§ **Work required**
All of the lines below are to be transcribed faithfully, with pictures excluded from the copy.

::: Raw data

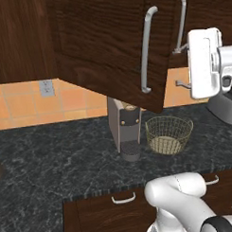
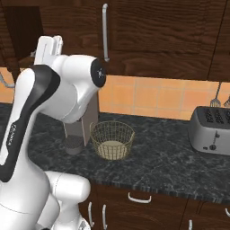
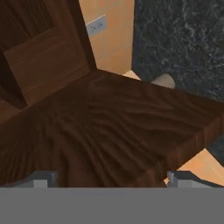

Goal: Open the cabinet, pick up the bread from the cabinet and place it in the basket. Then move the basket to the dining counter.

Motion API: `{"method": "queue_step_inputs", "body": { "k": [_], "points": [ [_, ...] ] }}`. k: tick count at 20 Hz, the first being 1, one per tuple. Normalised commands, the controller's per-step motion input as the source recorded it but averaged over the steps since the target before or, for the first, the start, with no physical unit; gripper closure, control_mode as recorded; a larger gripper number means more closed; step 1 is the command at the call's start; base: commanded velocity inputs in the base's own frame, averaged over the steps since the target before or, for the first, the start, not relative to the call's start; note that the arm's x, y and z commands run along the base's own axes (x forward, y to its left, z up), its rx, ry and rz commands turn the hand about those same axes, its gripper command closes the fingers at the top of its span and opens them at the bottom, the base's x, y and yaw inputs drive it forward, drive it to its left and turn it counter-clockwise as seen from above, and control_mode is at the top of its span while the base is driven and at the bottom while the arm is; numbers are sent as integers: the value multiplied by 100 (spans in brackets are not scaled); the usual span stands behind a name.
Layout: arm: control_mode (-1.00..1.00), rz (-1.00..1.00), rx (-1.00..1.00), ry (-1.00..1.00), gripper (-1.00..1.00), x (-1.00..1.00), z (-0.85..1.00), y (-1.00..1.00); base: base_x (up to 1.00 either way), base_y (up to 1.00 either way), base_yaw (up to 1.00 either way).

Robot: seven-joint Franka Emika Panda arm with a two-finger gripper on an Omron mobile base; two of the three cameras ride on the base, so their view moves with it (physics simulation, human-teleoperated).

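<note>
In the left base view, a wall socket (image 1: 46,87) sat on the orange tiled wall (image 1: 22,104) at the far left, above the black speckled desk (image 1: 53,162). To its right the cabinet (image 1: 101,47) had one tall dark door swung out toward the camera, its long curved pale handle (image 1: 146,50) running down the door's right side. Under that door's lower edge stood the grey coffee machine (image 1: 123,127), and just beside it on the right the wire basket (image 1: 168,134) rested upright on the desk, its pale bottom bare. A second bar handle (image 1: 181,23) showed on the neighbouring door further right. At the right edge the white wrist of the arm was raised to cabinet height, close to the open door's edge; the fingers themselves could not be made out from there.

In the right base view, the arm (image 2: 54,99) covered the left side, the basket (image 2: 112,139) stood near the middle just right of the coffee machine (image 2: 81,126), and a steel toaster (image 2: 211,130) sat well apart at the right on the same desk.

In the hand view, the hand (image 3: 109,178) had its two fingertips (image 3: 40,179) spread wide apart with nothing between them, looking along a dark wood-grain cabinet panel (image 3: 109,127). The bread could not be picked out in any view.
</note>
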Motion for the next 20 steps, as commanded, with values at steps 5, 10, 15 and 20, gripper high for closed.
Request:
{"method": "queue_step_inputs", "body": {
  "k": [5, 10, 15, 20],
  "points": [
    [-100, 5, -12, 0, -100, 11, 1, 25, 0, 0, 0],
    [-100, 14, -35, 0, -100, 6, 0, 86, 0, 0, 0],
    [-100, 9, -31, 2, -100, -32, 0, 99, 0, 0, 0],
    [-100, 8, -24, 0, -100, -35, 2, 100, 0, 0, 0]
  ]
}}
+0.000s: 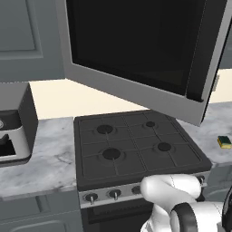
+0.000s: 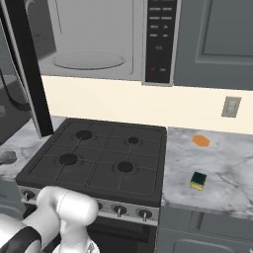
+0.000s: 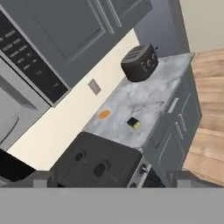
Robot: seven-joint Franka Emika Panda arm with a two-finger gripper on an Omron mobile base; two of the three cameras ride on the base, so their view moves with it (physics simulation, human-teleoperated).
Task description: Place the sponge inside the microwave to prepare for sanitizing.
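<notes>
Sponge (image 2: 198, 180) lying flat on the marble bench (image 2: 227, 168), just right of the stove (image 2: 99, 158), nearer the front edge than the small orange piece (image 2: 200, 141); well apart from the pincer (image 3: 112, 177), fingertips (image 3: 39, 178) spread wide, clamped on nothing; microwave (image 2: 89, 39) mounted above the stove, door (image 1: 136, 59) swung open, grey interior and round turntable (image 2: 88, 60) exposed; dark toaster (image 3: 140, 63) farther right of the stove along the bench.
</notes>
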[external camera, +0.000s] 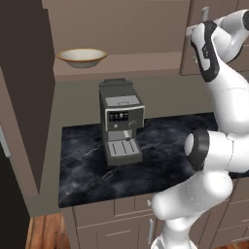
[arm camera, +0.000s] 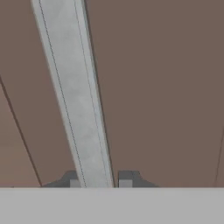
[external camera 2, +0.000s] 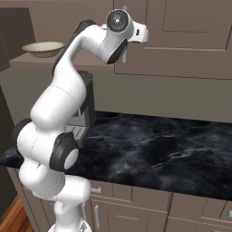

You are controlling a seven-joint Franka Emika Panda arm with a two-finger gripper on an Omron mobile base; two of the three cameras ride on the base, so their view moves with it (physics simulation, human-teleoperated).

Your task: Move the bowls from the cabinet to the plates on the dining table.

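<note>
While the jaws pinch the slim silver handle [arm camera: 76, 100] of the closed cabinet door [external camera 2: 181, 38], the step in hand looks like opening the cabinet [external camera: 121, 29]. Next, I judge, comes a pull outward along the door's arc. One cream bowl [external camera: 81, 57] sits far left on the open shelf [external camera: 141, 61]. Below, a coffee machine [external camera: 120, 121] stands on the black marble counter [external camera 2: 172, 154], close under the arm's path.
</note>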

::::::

§ **Answer section**
Goal: Open the cabinet, pick up the bread from the cabinet and place it in the basket. Then move the basket to the dining counter.

Motion API: `{"method": "queue_step_inputs", "body": { "k": [_], "points": [ [_, ...] ] }}`. k: tick count at 20 Hz, the first being 1, one per tuple. Normalised commands, the controller's per-step motion input as the source recorded it but averaged over the steps since the target before or, for the first, the start, with no physical unit; gripper closure, control_mode as recorded; a larger gripper number means more closed; step 1 is the command at the call's start; base: commanded velocity inputs in the base's own frame, averaged over the steps since the target before or, for the first, the start, not relative to the call's start; note that the arm's x, y and z commands run along the base's own axes (x forward, y to its left, z up), its rx, ry and rz commands turn the hand about those same axes, its gripper command closes the fingers at the top of its span and opens them at the bottom, the base's x, y and yaw inputs drive it forward, drive it to its left and turn it counter-clockwise as seen from above, and control_mode is at the top of its span while the base is driven and at the bottom while the arm is; numbers are sent as integers: the value multiplied by 100 (spans in brackets are not scaled); the usual span stands behind a name.
Layout: arm: control_mode (-1.00..1.00), rz (-1.00..1.00), rx (-1.00..1.00), ry (-1.00..1.00), gripper (-1.00..1.00), x (-1.00..1.00), z (-0.85..1.00), y (-1.00..1.00); base: base_x (up to 1.00 either way), base_y (up to 1.00 either way), base_yaw (up to 1.00 either way).

Robot: seven-joint Franka Emika Panda arm with a two-finger gripper on an Omron mobile base; two of the three cameras ride on the base, so their view moves with it (physics simulation, human-teleoperated).

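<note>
In the left base view, a wall socket (image 1: 46,87) sat on the orange tiled wall (image 1: 22,104) at the far left, above the black speckled desk (image 1: 53,162). To its right the cabinet (image 1: 101,47) had one tall dark door swung out toward the camera, its long curved pale handle (image 1: 146,50) running down the door's right side. Under that door's lower edge stood the grey coffee machine (image 1: 123,127), and just beside it on the right the wire basket (image 1: 168,134) rested upright on the desk, its pale bottom bare. A second bar handle (image 1: 181,23) showed on the neighbouring door further right. At the right edge the white wrist of the arm was raised to cabinet height, close to the open door's edge; the fingers themselves could not be made out from there.

In the right base view, the arm (image 2: 54,99) covered the left side, the basket (image 2: 112,139) stood near the middle just right of the coffee machine (image 2: 81,126), and a steel toaster (image 2: 211,130) sat well apart at the right on the same desk.

In the hand view, the hand (image 3: 109,178) had its two fingertips (image 3: 40,179) spread wide apart with nothing between them, looking along a dark wood-grain cabinet panel (image 3: 109,127). The bread could not be picked out in any view.
</note>
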Motion for the next 20 steps, as commanded, with values at steps 5, 10, 15 and 20, gripper high for closed.
Request:
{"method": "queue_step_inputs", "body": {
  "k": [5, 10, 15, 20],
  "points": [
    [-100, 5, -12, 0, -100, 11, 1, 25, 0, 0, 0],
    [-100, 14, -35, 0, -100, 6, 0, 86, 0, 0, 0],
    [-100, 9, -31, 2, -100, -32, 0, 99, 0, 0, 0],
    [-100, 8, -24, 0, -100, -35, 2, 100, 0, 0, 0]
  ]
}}
+0.000s: 
+0.000s: 
+0.000s: 
Robot: seven-joint Franka Emika Panda arm with a two-finger gripper on an Omron mobile base; two of the three cameras ride on the base, so their view moves with it (physics simulation, human-teleoperated).
Task description: Place the sponge inside the microwave to prepare for sanitizing.
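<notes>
Sponge (image 2: 198, 180) lying flat on the marble bench (image 2: 227, 168), just right of the stove (image 2: 99, 158), nearer the front edge than the small orange piece (image 2: 200, 141); well apart from the pincer (image 3: 112, 177), fingertips (image 3: 39, 178) spread wide, clamped on nothing; microwave (image 2: 89, 39) mounted above the stove, door (image 1: 136, 59) swung open, grey interior and round turntable (image 2: 88, 60) exposed; dark toaster (image 3: 140, 63) farther right of the stove along the bench.
</notes>
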[external camera, +0.000s] 
[arm camera, +0.000s] 
[external camera 2, +0.000s] 

You are controlling a seven-joint Franka Emika Panda arm with a two-finger gripper on an Omron mobile base; two of the three cameras ride on the base, so their view moves with it (physics simulation, human-teleoperated).

Your task: Move the bowls from the cabinet to the plates on the dining table.

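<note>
While the jaws pinch the slim silver handle [arm camera: 76, 100] of the closed cabinet door [external camera 2: 181, 38], the step in hand looks like opening the cabinet [external camera: 121, 29]. Next, I judge, comes a pull outward along the door's arc. One cream bowl [external camera: 81, 57] sits far left on the open shelf [external camera: 141, 61]. Below, a coffee machine [external camera: 120, 121] stands on the black marble counter [external camera 2: 172, 154], close under the arm's path.
</note>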

The exercise was worked through completely.